About this exercise = For the data that follows, print the line with "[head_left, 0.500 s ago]", the line with "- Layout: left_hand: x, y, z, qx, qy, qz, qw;", and all lines between them, exactly as they stand. Omit pictures and add nothing.

Dataset section =
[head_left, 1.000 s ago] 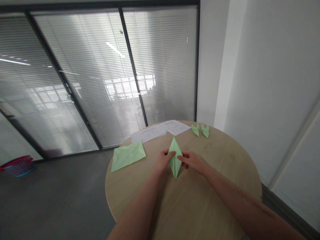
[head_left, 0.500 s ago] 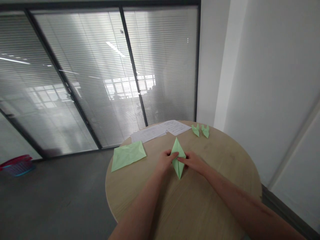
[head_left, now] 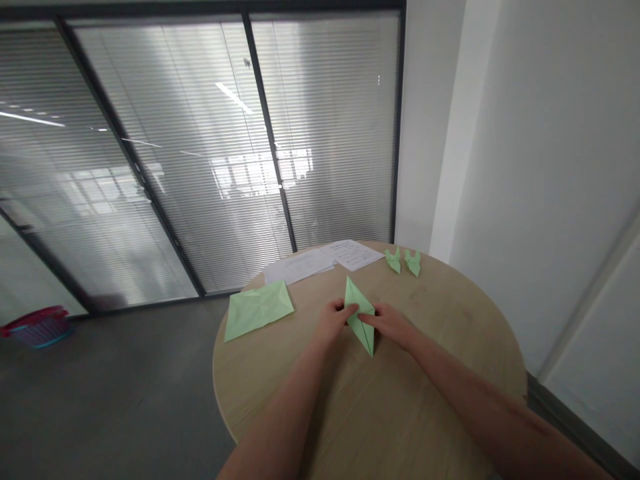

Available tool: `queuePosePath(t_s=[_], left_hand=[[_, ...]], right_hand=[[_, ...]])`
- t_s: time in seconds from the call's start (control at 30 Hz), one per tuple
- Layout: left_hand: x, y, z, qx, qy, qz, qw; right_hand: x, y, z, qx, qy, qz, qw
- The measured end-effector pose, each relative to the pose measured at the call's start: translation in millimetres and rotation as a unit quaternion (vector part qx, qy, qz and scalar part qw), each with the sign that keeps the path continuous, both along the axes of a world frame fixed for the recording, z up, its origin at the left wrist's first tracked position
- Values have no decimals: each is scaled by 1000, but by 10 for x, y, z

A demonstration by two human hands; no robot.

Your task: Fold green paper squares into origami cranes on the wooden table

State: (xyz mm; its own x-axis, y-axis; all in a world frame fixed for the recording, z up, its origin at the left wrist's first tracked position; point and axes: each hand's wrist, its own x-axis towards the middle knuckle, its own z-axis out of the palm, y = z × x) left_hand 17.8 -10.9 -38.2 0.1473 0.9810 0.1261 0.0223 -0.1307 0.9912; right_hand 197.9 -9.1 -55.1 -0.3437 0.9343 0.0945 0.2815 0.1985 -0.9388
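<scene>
Between my hands is a light green folded paper (head_left: 363, 331), a long diamond with a crease down its middle. Its top point leans to the left and its lower point to the right. My left hand (head_left: 334, 320) grips its left edge, thumb on top and fingers partly hidden beneath. From the right, my right hand (head_left: 389, 321) pinches the other edge, its thumb also lying on the paper's face. Both thumbs nearly meet near the central crease. The round wooden table (head_left: 450, 333) lies beneath.
A creased green sheet (head_left: 260, 309) lies at the table's left. White papers (head_left: 300, 265), one a printed sheet (head_left: 353, 255), rest at the back. Two small folded green paper figures (head_left: 393, 261) (head_left: 413, 262) sit back right. A red and blue basket (head_left: 39, 328) is on the floor.
The diamond paper has shifted a little right and turned, its lower point swinging right and its top point left. Both hands keep hold of it, having moved slightly right.
</scene>
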Motion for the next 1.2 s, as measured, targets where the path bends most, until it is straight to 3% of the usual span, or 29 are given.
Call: queuePosePath(t_s=[0.47,0.67,0.83,1.2], left_hand=[[3,-59,104,11,-11,61,998],[-16,-28,85,13,-59,67,996],[-66,7,111,21,-92,97,991],[-208,-1,263,52,-124,170,976]], right_hand=[[-10,8,13,-1,33,-43,999],[-16,12,0,-17,40,-3,999],[-19,21,-2,-48,37,-7,998],[-7,-45,91,-78,50,41,995]])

Result of the exercise =
[head_left, 0.500 s ago] 
[head_left, now] 

Available tool: `queuePosePath(t_s=[_], left_hand=[[_, ...]], right_hand=[[_, ...]])`
- t_s: time in seconds from the call's start (control at 30 Hz), one per tuple
- Layout: left_hand: x, y, z, qx, qy, qz, qw; right_hand: x, y, z, qx, qy, qz, qw

Now the exercise is finished.